• SOURCE DATA:
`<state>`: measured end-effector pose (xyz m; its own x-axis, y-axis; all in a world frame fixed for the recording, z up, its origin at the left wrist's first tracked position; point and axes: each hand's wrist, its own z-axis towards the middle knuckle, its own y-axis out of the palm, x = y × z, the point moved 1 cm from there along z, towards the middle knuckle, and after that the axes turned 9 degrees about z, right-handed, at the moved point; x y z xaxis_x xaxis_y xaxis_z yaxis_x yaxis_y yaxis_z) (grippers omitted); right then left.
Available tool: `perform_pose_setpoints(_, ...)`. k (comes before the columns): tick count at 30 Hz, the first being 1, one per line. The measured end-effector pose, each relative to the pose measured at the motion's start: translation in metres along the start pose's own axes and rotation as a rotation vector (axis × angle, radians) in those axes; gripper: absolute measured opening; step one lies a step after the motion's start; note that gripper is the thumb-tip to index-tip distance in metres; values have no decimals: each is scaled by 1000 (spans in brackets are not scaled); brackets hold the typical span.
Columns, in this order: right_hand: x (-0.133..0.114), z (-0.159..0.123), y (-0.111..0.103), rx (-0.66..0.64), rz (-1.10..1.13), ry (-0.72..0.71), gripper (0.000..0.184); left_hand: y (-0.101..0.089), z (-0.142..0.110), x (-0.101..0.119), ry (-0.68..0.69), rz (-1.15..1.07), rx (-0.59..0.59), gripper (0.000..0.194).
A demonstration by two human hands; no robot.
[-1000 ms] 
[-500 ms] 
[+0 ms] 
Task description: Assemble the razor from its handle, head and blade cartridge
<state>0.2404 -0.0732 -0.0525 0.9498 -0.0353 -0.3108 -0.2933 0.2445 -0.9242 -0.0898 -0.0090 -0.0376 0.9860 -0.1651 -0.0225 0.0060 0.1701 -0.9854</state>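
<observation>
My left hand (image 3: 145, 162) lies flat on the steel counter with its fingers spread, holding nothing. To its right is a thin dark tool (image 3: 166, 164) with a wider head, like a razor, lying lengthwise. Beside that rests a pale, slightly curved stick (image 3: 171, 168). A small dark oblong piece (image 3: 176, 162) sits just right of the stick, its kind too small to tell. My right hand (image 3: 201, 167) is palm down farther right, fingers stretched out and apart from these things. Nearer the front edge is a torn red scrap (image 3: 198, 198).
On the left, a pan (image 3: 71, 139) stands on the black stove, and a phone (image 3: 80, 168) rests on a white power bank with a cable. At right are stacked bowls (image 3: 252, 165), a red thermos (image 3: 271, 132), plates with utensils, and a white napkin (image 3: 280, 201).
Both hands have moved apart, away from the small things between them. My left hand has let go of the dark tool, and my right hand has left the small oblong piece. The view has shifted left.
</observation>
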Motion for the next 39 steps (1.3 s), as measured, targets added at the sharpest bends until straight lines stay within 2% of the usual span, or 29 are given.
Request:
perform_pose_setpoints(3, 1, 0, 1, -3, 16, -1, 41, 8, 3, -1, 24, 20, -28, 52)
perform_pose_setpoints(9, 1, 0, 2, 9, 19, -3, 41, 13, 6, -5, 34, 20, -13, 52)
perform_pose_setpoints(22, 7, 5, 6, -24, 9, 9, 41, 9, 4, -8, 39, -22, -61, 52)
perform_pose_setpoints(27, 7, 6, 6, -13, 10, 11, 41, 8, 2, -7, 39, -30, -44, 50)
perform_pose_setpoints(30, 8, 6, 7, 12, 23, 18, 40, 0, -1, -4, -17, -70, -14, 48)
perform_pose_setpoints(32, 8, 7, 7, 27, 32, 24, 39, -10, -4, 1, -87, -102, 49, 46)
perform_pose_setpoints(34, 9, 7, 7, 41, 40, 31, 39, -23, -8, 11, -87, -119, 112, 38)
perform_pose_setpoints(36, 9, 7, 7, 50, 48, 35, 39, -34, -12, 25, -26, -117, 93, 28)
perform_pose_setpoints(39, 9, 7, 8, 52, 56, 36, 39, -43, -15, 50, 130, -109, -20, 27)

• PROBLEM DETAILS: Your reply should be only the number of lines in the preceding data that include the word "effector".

• RESULT OF THE EXERCISE: 2